MATERIAL PROVIDED:
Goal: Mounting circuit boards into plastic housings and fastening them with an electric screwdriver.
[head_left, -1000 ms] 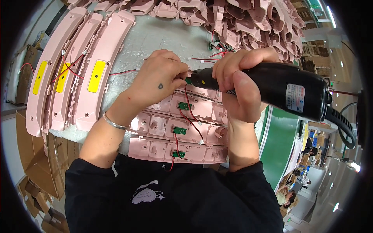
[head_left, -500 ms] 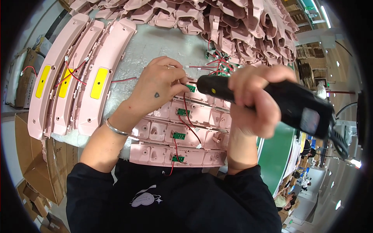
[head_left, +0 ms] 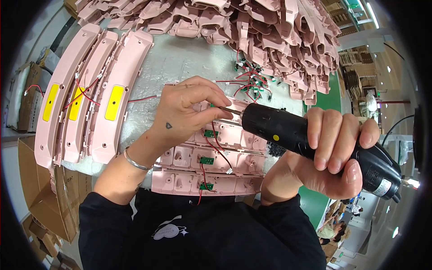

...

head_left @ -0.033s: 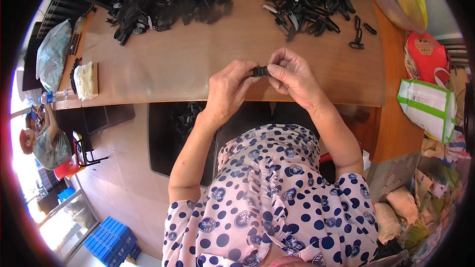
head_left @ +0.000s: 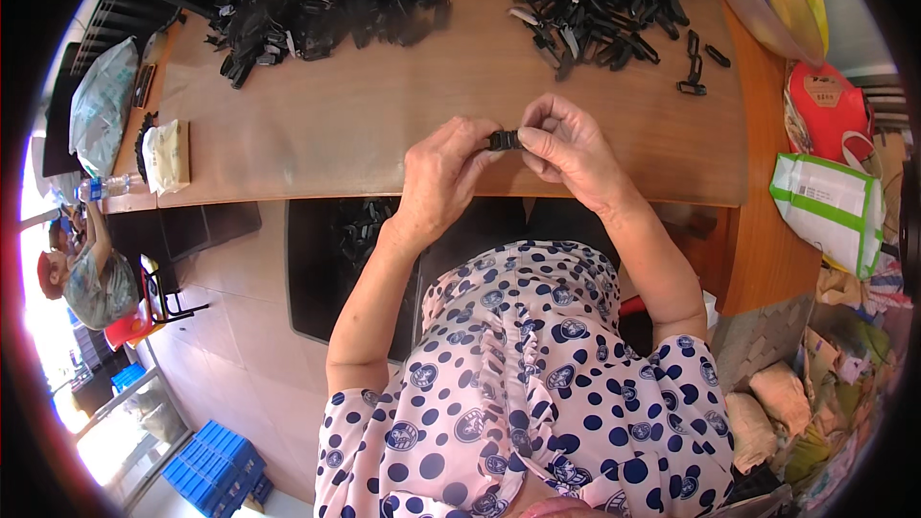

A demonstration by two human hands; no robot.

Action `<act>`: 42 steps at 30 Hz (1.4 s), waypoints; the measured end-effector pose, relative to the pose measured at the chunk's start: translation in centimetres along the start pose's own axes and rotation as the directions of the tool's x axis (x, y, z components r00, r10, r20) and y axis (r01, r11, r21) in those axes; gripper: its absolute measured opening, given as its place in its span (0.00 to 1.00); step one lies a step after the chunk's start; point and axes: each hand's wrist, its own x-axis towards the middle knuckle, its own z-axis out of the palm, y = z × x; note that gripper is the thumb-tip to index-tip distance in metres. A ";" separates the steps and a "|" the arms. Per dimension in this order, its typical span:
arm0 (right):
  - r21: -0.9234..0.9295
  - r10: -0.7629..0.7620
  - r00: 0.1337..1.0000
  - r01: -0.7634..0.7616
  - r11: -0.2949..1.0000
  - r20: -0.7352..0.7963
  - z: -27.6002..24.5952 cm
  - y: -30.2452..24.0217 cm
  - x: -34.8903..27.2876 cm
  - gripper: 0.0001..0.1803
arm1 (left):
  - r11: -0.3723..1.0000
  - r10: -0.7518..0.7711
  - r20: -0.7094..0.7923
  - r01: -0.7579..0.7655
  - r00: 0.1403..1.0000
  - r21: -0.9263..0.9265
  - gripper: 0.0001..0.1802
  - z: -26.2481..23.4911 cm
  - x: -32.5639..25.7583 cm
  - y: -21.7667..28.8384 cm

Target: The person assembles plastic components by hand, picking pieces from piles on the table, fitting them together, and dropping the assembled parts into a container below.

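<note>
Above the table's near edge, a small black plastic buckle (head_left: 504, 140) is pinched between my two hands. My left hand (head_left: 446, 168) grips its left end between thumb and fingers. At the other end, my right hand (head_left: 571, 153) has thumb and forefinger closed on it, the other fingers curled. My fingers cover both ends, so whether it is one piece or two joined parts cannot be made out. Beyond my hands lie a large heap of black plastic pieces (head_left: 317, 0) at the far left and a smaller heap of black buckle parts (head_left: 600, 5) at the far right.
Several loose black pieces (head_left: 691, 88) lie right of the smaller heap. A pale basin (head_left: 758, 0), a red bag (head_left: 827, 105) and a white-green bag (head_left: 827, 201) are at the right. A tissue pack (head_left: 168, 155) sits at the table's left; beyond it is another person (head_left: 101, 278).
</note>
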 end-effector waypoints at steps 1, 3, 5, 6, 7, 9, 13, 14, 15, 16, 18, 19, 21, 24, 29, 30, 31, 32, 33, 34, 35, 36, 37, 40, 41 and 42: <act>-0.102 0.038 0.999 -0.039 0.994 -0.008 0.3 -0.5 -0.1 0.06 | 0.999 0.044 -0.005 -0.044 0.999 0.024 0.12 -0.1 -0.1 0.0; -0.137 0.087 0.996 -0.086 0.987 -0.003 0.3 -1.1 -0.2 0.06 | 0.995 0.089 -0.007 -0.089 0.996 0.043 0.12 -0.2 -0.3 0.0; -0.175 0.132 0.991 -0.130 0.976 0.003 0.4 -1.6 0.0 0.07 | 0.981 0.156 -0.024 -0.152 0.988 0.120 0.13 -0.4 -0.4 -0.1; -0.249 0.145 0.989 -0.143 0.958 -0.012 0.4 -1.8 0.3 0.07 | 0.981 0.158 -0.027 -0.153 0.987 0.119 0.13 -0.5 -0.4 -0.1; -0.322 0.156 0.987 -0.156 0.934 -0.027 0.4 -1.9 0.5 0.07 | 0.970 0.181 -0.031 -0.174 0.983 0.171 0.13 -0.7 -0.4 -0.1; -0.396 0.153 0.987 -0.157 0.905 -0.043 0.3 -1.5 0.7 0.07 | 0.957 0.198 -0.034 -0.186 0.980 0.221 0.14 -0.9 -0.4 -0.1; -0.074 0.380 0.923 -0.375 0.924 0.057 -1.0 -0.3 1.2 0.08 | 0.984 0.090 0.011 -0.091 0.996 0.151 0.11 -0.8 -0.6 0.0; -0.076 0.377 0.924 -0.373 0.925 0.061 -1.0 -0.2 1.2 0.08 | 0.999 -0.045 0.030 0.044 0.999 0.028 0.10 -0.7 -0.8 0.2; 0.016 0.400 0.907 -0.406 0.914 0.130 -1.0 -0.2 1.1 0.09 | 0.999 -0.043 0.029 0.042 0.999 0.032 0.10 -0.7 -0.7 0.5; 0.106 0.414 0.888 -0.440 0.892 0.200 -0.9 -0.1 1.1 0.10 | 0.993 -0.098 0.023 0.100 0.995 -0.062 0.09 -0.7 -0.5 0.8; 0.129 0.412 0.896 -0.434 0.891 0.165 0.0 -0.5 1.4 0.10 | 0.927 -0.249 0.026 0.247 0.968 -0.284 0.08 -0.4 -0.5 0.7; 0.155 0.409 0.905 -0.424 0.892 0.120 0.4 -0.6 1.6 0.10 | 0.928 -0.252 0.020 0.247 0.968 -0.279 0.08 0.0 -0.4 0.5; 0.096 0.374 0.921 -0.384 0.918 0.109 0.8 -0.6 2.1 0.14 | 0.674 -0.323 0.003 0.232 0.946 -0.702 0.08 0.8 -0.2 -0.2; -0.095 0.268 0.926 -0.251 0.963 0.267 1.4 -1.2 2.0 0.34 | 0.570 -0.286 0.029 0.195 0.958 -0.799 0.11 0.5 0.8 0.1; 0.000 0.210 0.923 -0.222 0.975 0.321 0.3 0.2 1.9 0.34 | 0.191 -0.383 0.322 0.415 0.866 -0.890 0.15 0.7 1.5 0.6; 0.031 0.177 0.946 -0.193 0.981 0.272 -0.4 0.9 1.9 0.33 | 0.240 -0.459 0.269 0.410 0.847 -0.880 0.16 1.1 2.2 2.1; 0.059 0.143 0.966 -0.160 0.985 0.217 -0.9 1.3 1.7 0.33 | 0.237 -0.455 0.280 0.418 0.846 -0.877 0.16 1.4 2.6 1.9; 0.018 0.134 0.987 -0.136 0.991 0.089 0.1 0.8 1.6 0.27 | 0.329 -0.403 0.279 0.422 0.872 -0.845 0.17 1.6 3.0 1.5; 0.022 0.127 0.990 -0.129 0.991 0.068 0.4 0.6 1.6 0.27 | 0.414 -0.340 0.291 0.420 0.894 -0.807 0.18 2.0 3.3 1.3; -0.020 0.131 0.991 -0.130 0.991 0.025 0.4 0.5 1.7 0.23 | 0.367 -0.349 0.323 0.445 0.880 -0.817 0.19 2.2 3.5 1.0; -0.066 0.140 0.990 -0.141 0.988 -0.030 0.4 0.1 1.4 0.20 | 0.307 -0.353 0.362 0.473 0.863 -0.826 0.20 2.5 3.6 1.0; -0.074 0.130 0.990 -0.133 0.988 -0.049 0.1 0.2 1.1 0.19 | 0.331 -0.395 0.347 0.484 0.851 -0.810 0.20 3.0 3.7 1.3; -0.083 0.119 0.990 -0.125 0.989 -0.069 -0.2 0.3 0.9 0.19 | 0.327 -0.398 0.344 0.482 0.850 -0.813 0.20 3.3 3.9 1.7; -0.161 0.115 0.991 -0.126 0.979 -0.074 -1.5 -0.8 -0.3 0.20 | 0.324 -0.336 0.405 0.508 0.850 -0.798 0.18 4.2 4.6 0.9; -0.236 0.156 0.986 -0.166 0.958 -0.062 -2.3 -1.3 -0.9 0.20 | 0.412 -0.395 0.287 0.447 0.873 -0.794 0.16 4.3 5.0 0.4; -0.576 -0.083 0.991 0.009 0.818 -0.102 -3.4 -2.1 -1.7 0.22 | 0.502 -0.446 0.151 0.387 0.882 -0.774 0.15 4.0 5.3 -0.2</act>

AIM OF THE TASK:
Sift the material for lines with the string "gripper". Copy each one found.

RESPONSE TO THIS EXERCISE:
Action `<act>`: 42 steps at 30 Hz (1.4 s), waypoints; the measured end-effector pose, relative to the pose measured at the chunk's start: translation in centimetres along the start pose's own axes and rotation as the directions of the tool's x axis (x, y, z components r00, r10, r20) and y axis (r01, r11, r21) in those axes; gripper: its absolute measured opening, given as its place in its span (0.00 to 1.00); step one lies a step after the chunk's start; point and axes: each hand's wrist, its own x-axis towards the middle knuckle, its own z-axis out of the palm, y = z × x; note that gripper is the thumb-tip to index-tip distance in metres. A ";" separates the steps and a "|" the arms. Per dimension in this order, its typical span:
  - gripper: 0.0001..0.1803
  - gripper: 0.0001..0.1802

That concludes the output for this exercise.